Arkadaşının sabırsızlığına şaşırmıştı Baki. Ama aldırmadı. Alışmışlardı onun denizle olan arkadaşlığına.


“Oğlum, bir hafta buradayız ne acelen var?”


Yavuz hiç cevap vermeden aylardır belki de yıllardır hayalini kurduğu denize ve geçmişin tozlu raflarında kalmış  çocukluğuna koşuyordu.

Baki ise Sadece Sülo’nun duyacağı şekilde etrafı gezmeyi, bara geçip bir şeyler içmeyi teklif etti. Sülo’nun canına minnetti. Ne de olsa bir hafta buradaydılar. Yavuz’u denizle baş başa bırakıp oteli analiz etmeye, göz ucuyla güneşlenen sarışına bakarak geçtiler. İkisinin de aklından, “Ateş gibi Allah’ıma, ateş!” düşünceleri geçiyordu. 


Yavuz ise senenin tüm yorgunluğunu denizin berrak suyuna bırakmış, arkadaşlarından umudunu kesmişti. Şu an yüzmek dışında hiçbir şey düşünmüyordu. O, kendisini buraya ait hissediyordu. Küçüklüğünde bir tatili burada geçirmiş, o yıllardan beri buranın güzelliğini unutamamıştı. Birçok yere bazen ailesi, bazen iş yerinden birileri ve bazen de arkadaşlarıyla farklı tatil beldelerine gitmişti ama burası onun yüreğine dokunuyor, denizle baş başa kaldığında Yunan adalarına doğru uzun uzadıya konuşup hayatını tekrar sorguluyordu. 
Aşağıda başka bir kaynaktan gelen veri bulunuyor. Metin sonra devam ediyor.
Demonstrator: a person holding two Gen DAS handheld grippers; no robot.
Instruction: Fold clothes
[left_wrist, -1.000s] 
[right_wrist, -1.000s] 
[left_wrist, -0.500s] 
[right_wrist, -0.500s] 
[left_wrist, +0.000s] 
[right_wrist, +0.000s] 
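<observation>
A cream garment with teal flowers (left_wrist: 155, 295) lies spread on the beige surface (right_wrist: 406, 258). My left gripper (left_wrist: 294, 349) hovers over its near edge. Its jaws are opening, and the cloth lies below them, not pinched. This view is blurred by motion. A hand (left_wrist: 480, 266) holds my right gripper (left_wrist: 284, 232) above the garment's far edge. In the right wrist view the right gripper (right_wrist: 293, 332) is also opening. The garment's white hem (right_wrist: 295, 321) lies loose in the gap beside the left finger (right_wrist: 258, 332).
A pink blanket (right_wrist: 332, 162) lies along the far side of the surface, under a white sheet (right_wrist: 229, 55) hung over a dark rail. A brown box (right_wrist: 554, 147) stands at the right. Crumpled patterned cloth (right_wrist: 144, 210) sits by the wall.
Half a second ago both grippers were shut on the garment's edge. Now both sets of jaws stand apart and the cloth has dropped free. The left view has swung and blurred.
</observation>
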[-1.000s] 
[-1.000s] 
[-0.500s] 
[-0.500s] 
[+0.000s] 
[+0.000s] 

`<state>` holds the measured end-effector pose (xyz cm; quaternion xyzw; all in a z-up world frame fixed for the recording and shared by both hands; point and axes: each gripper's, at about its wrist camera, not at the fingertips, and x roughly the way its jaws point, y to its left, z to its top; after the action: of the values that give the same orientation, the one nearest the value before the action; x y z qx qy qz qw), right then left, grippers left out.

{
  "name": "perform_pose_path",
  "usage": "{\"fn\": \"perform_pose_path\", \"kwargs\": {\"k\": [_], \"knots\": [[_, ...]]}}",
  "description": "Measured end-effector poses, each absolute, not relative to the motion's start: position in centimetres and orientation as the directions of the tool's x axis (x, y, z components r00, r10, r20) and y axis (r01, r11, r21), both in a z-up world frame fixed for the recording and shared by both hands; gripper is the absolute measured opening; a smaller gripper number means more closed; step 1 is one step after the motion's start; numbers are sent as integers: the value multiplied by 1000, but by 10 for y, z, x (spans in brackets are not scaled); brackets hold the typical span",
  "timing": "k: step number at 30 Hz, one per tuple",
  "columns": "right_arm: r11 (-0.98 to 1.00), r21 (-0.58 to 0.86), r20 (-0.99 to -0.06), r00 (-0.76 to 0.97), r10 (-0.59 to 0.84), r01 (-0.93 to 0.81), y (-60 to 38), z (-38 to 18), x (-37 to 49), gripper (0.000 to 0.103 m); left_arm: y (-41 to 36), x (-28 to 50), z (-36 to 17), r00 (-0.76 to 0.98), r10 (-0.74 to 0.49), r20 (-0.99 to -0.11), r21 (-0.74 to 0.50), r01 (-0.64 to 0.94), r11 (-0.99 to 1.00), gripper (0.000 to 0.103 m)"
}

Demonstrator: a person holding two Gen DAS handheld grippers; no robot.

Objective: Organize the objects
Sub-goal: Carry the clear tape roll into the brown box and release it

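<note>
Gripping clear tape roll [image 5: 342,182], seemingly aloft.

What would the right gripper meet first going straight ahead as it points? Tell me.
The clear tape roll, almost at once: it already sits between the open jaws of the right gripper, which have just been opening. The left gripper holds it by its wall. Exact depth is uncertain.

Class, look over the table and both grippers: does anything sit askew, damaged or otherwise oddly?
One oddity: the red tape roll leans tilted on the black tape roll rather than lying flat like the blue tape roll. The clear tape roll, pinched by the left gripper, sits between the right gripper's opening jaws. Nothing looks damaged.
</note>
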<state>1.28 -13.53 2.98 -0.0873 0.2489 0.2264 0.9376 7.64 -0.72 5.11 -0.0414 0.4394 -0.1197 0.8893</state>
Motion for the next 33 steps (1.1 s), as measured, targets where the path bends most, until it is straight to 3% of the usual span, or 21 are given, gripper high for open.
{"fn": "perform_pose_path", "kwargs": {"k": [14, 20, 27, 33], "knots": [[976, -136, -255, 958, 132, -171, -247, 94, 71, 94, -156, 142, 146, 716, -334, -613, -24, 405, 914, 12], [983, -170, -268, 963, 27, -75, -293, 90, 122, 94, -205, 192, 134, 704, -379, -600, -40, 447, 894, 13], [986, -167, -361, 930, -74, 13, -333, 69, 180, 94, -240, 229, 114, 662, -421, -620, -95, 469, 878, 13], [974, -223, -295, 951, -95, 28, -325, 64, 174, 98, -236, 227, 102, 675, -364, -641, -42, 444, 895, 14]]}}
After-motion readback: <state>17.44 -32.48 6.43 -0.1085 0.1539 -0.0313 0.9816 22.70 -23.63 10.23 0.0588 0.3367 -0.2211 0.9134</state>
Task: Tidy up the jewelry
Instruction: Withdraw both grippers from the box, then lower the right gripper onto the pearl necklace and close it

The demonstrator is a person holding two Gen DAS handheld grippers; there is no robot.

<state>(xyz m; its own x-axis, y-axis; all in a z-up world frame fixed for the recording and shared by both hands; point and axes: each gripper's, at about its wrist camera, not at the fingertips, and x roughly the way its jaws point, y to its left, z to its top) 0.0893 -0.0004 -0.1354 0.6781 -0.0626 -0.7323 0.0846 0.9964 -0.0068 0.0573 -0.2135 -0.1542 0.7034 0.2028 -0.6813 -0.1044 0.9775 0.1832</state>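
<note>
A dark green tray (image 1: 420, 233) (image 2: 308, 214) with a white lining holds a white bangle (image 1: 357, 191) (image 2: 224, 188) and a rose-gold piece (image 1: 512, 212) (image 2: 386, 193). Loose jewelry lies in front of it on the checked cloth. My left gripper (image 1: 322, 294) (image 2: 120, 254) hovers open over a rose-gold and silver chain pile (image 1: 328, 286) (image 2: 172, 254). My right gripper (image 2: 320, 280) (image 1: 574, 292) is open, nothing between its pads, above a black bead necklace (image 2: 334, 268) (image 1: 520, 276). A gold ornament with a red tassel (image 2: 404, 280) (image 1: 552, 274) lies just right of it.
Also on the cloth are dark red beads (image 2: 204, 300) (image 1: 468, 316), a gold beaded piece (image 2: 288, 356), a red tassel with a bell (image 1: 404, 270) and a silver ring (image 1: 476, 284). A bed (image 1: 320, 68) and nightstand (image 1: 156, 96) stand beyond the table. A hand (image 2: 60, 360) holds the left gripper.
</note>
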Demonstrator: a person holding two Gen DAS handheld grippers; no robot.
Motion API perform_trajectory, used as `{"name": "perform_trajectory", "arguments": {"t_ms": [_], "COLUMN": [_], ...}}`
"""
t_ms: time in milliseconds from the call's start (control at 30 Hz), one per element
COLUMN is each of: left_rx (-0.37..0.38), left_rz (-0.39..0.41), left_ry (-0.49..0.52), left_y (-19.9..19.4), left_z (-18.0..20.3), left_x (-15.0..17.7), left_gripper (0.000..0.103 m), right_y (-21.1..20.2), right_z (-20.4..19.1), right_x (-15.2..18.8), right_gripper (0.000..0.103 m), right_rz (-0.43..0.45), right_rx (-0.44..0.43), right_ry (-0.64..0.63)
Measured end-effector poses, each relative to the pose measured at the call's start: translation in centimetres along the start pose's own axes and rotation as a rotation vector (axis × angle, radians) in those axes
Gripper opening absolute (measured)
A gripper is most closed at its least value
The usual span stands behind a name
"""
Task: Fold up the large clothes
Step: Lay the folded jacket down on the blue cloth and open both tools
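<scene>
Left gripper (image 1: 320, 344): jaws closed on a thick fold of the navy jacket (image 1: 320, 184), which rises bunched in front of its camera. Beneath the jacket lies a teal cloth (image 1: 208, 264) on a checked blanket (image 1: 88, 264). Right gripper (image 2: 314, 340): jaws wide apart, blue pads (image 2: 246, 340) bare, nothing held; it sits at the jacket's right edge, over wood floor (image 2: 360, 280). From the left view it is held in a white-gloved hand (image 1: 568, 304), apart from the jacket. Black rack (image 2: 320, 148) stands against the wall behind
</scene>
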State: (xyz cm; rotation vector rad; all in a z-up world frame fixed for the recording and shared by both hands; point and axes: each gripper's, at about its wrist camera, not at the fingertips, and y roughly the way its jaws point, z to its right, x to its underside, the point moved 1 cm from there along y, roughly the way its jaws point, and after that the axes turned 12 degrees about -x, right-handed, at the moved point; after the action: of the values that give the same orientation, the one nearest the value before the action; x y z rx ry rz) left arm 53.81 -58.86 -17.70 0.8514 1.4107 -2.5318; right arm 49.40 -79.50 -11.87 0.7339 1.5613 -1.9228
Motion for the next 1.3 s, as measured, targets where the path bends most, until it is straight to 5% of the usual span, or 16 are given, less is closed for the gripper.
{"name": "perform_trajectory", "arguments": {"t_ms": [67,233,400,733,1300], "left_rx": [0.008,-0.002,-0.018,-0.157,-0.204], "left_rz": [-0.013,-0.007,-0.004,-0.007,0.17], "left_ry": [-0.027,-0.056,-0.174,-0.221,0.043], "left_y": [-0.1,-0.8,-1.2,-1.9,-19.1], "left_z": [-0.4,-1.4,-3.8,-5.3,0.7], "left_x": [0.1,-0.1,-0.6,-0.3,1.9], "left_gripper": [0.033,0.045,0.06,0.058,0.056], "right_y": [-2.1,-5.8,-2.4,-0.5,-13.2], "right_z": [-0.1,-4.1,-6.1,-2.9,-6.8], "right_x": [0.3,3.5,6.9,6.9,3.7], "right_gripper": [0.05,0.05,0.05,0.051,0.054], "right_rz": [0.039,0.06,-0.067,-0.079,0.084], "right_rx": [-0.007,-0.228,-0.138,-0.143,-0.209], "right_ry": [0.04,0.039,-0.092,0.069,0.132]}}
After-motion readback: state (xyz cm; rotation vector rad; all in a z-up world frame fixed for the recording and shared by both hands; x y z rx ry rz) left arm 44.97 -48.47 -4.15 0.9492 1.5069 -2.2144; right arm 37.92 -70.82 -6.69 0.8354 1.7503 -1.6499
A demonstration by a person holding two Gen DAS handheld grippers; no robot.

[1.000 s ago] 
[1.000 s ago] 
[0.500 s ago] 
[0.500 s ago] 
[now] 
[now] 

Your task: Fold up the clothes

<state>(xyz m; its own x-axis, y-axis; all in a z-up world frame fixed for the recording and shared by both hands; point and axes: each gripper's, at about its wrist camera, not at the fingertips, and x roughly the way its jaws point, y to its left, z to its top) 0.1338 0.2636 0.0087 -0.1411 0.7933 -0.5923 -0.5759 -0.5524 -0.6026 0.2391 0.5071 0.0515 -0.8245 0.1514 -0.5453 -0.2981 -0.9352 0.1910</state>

O kadar çok ileri gitmişti ki nefes nefese kalmıştı. Sahilden epey uzaklaşmış, yalnız başınaydı. Zayıf kollarını hissetmiyor, incecik yüreği tokmak vuruluyormuşçasına atıyordu. Yorulduğunu anlar anlamaz denize kendisini sırtüstü bıraktı. Dostu mavi denize, onu nereye götürmesi gerektiği konusunda tam güveniyordu. Gözlerini kapadığında, içinde huzura dair bir şeylerin hareketlendiğini hissetmişti. Nefretini ve kinini sahile bırakmış, sadece mutluluğu yaşıyordu. Çocukluğu bile göz önüne geldi o heyecanla. Yüreği kıpır kıpırdı. Vücudunun derinliklerinde saklı olan duygular açığa çıkmış, yumruk kadar olan kalbi daha farklı atar olmuştu. 


Çocukluğunda ailesiyle buradaydı. Şu an gençti, arkadaşlarıyla buradaydı. Gün gelip yaşlandığında çocukları ve torunlarıyla yine burada; dostu mavi denizle sırt sırta olacaktı.